From 78d771c3c21922642fc9546ccb973cc7a182ab34 Mon Sep 17 00:00:00 2001
From: Steven Liu <59462357+stevhliu@users.noreply.github.com>
Date: Tue, 3 Jun 2025 09:53:23 -0700
Subject: [PATCH] [docs] Format fix (#38414)

fix table
---
 docs/source/en/cache_explanation.md | 8 ++++----
 1 file changed, 4 insertions(+), 4 deletions(-)

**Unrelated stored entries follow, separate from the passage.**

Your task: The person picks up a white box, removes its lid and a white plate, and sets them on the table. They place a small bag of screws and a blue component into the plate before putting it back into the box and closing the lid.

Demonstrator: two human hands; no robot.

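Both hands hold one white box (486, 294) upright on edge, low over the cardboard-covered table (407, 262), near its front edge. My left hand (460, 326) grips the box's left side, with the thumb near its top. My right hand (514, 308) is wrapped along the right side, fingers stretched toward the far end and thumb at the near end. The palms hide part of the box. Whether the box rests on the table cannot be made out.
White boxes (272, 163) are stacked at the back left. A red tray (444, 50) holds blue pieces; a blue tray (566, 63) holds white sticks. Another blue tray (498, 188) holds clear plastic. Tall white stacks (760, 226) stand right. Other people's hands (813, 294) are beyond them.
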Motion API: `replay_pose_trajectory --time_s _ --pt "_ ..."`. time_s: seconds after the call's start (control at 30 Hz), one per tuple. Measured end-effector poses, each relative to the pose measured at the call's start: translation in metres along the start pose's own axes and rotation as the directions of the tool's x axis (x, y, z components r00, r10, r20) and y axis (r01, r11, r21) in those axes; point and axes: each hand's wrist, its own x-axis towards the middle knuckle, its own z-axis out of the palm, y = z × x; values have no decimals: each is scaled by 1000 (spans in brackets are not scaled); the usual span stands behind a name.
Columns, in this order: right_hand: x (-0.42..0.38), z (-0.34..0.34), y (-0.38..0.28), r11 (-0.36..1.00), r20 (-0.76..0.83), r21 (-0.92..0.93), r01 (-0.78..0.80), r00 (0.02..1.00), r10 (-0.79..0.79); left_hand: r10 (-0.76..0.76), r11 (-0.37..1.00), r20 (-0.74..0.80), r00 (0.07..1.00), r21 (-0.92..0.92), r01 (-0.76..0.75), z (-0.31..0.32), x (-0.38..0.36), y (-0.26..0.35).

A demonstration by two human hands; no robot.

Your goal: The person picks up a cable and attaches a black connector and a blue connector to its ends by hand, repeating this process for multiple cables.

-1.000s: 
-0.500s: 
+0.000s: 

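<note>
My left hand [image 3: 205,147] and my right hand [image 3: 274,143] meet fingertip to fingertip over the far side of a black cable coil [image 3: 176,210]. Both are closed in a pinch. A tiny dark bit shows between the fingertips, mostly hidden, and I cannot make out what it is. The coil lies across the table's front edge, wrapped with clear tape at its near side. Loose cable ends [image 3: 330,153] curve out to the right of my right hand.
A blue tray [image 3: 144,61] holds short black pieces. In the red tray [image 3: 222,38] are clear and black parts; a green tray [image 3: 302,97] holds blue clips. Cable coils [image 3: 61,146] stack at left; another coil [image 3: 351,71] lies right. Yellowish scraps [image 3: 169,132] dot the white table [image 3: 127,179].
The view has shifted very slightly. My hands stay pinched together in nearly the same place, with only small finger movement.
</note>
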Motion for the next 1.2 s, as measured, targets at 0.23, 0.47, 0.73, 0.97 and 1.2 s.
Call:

diff --git a/docs/source/en/cache_explanation.md b/docs/source/en/cache_explanation.md
index 0ccf612d21..4190cefdb8 100644
--- a/docs/source/en/cache_explanation.md
+++ b/docs/source/en/cache_explanation.md
@@ -56,10 +56,10 @@ Attention is calculated independently in each layer of the model, and caching is
 
 Refer to the table below to compare how caching improves efficiency.
 
-| without caching | with caching |  |  |  |
-|---|---|---|---|---|
-| for each step, recompute all previous `K` and `V`  | for each step, only compute current `K` and `V` |  |  |  |
-| attention cost per step is **quadratic** with sequence length | attention cost per step is **linear** with sequence length (memory grows linearly, but compute/token remains low) |  |  |  |
+| without caching | with caching |
+|---|---|
+| for each step, recompute all previous `K` and `V`  | for each step, only compute current `K` and `V` 
+| attention cost per step is **quadratic** with sequence length | attention cost per step is **linear** with sequence length (memory grows linearly, but compute/token remains low) |